TASK PROMPT → Find every line below with the string "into" and pick it out.

Extracted data entries:

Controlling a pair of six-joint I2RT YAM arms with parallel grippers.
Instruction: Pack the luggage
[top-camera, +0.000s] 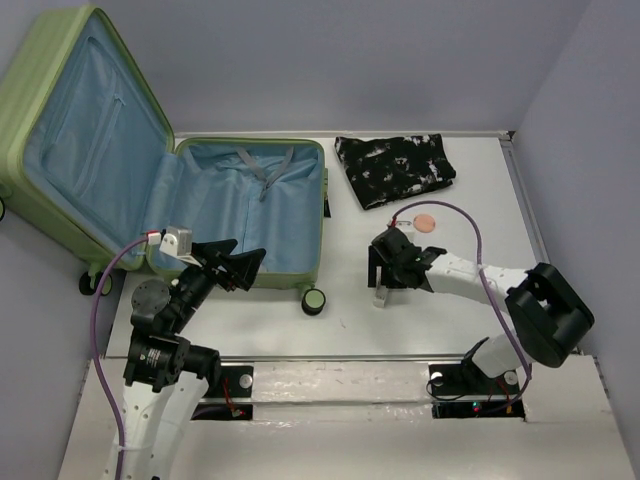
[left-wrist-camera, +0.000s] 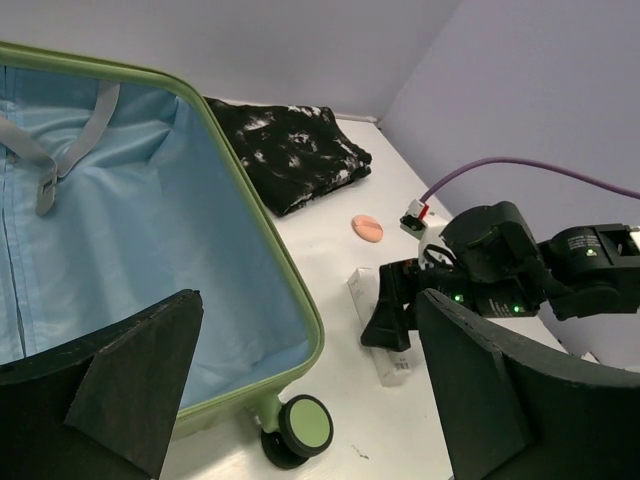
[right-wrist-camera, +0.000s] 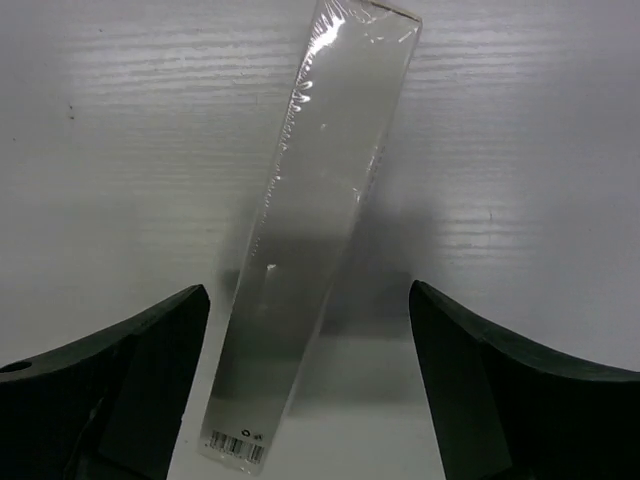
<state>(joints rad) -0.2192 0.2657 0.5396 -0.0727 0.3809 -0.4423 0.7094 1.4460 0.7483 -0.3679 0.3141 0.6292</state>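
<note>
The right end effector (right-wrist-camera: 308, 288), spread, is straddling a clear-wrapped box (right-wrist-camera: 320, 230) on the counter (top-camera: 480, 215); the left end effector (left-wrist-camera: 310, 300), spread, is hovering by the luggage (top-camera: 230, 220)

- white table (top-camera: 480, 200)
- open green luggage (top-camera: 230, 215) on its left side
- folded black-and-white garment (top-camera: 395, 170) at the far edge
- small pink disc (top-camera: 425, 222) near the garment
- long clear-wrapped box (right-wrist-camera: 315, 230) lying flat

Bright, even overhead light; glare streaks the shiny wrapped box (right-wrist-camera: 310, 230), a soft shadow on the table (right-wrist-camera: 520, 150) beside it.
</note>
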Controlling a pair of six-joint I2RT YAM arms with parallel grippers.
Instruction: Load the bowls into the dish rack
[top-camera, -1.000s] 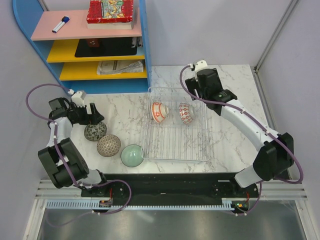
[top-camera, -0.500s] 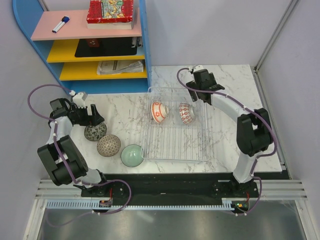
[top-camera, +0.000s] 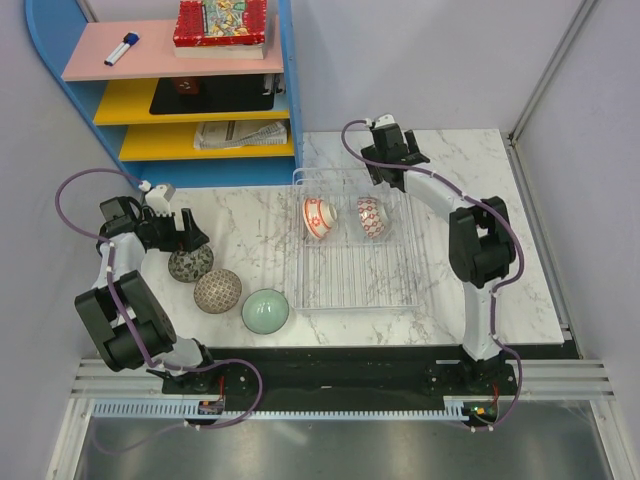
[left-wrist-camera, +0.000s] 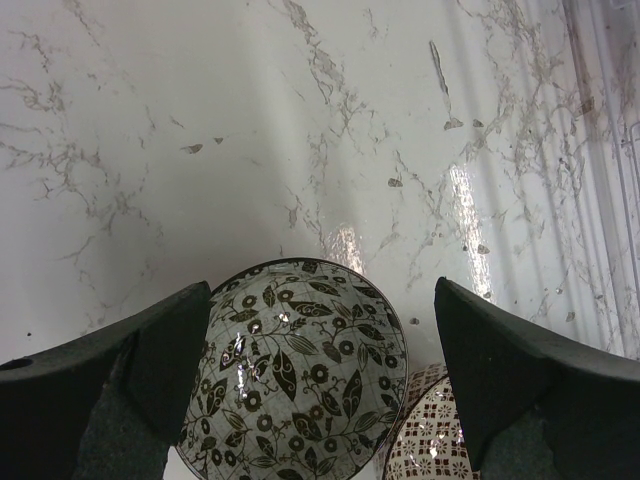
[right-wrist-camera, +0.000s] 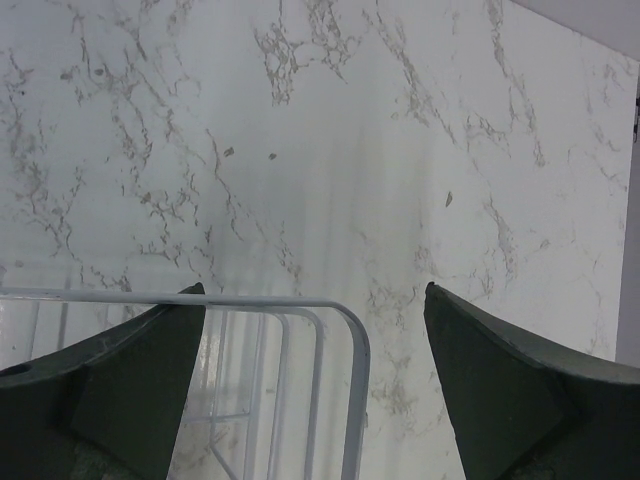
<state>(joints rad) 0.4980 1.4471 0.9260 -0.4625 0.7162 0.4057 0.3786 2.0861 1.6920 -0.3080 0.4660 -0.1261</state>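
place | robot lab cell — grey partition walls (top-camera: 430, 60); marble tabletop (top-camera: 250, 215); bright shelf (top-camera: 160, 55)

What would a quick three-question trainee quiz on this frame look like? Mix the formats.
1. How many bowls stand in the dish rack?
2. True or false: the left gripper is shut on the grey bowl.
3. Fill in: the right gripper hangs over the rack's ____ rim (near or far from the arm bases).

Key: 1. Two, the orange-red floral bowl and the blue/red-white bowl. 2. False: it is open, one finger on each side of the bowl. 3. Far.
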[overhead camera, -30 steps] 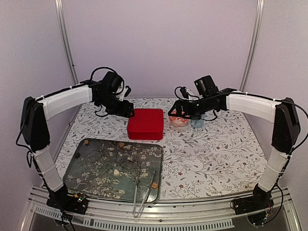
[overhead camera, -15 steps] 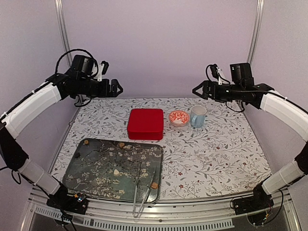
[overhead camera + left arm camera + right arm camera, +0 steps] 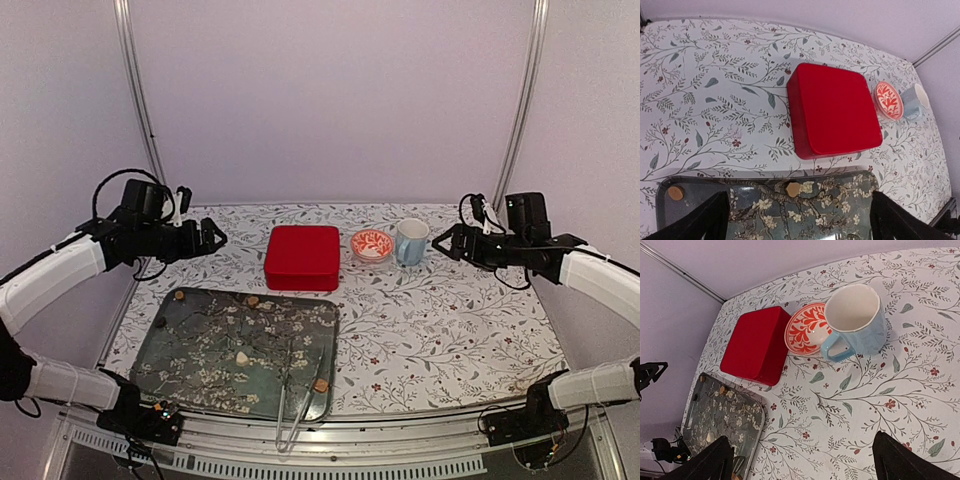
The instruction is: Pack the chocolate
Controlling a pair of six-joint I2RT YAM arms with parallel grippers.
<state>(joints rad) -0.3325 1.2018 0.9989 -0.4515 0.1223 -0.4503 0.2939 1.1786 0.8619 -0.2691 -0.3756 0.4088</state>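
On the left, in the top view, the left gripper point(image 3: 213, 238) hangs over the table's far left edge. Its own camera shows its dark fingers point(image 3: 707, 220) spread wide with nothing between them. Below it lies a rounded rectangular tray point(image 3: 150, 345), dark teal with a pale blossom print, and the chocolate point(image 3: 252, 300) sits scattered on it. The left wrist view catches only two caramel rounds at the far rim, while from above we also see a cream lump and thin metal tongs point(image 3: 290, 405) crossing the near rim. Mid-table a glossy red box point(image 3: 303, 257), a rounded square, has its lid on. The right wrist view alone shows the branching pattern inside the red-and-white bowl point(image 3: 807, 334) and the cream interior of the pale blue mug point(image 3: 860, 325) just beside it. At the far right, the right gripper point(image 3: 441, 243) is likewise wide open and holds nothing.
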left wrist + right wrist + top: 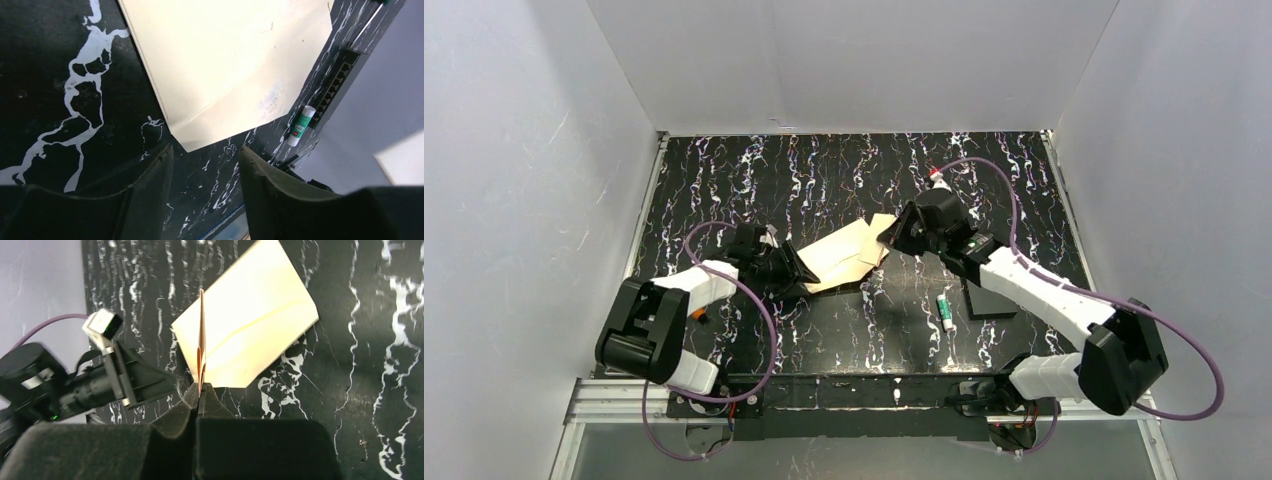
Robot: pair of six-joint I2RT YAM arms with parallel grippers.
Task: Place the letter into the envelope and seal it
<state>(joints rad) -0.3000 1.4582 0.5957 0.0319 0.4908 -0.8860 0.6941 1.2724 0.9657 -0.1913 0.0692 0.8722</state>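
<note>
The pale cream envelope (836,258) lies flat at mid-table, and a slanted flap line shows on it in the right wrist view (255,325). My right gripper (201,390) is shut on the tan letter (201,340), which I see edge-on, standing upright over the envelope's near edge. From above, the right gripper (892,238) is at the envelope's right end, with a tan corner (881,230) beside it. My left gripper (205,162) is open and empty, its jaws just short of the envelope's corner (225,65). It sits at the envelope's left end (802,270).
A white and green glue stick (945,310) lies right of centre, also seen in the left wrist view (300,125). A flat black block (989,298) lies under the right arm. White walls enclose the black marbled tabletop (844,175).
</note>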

EXERCISE RESULT →
Instruction: Load the bowls into the dish rack
Task: Place the letter into the envelope and seal it

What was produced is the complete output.